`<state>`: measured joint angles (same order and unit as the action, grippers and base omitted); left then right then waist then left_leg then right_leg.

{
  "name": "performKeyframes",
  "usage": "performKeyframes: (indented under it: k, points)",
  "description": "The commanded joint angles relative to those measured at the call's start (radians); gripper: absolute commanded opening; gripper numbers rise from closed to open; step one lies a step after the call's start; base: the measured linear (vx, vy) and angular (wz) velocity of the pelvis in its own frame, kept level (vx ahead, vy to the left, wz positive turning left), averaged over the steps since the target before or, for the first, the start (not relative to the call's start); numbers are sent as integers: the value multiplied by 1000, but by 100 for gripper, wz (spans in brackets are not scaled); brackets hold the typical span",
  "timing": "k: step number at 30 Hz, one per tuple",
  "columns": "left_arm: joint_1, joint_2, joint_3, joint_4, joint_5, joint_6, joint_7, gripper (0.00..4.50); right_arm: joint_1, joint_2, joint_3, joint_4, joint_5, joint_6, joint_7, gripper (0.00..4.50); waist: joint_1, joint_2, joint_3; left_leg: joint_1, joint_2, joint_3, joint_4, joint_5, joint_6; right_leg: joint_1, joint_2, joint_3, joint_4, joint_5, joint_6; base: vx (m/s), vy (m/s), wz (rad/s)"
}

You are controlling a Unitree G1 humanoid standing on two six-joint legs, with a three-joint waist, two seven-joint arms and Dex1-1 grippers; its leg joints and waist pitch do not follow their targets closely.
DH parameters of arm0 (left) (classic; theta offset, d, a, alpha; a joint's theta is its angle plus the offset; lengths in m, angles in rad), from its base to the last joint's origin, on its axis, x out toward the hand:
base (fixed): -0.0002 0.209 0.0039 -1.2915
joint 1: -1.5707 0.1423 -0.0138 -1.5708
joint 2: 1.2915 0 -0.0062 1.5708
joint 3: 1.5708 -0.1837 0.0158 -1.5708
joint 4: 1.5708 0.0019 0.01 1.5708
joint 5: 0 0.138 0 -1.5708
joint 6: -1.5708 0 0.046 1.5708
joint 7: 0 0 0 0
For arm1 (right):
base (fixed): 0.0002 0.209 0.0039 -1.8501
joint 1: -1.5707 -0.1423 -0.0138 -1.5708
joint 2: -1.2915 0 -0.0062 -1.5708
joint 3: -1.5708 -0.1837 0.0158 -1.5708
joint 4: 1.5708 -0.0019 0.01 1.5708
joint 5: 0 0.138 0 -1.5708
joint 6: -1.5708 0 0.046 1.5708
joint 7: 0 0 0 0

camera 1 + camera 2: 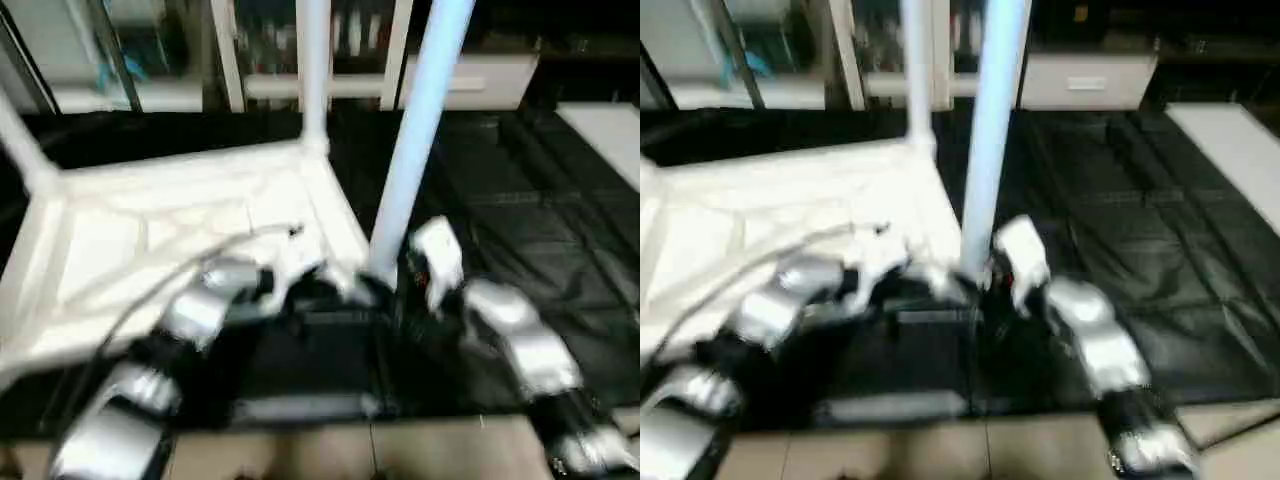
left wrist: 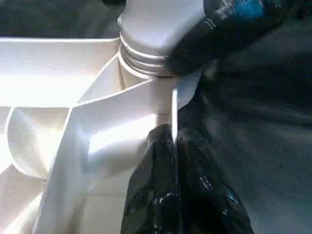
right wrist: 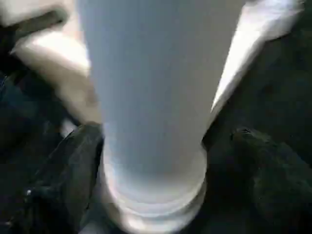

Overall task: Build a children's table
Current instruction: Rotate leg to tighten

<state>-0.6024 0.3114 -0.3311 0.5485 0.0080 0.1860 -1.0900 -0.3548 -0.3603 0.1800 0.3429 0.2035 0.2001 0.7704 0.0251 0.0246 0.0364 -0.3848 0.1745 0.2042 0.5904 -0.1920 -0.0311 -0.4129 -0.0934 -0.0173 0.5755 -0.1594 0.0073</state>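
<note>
I have the upturned tabletop (image 1: 170, 240) at the surface's (image 1: 520, 230) near edge. My left gripper (image 2: 173, 146), pinched shut, steadies the corner rim while the right gripper (image 3: 156, 146) stands wide open around the socketed leg (image 1: 415, 140), gripping nothing.

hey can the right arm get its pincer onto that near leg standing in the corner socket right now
Probably yes. The right pincer already straddles the base of the near leg, one finger on each side of the tube, jaws open and nothing between them and the leg. The left pincer sits lower, at the tabletop's corner.
</note>
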Motion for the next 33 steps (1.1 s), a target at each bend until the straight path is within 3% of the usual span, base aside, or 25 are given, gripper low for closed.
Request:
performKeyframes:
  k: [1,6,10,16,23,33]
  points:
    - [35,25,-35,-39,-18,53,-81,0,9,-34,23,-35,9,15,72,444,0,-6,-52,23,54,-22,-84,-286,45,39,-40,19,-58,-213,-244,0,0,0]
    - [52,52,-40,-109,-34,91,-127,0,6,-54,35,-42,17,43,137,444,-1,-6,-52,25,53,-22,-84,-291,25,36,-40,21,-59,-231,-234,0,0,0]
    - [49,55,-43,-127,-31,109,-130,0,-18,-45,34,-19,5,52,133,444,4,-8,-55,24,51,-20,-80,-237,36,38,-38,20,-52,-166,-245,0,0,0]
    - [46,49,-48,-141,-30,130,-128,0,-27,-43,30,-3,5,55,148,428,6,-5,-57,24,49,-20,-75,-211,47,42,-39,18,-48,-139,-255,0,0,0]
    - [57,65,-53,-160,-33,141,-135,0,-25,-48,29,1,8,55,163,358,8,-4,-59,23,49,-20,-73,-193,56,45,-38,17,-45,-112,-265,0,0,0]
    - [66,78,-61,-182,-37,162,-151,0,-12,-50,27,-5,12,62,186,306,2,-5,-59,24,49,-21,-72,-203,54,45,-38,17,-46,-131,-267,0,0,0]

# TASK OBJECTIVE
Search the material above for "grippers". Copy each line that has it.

# RESPONSE AREA
`<state>`: measured joint angles (same order and unit as the action, grippers and base omitted); left then right then waist then left_leg then right_leg.
You are controlling a Unitree G1 humanoid standing on two six-joint legs, with a three-joint waist, two seven-joint arms and Dex1-1 grippers; its leg joints and waist pitch do not follow their targets closely.

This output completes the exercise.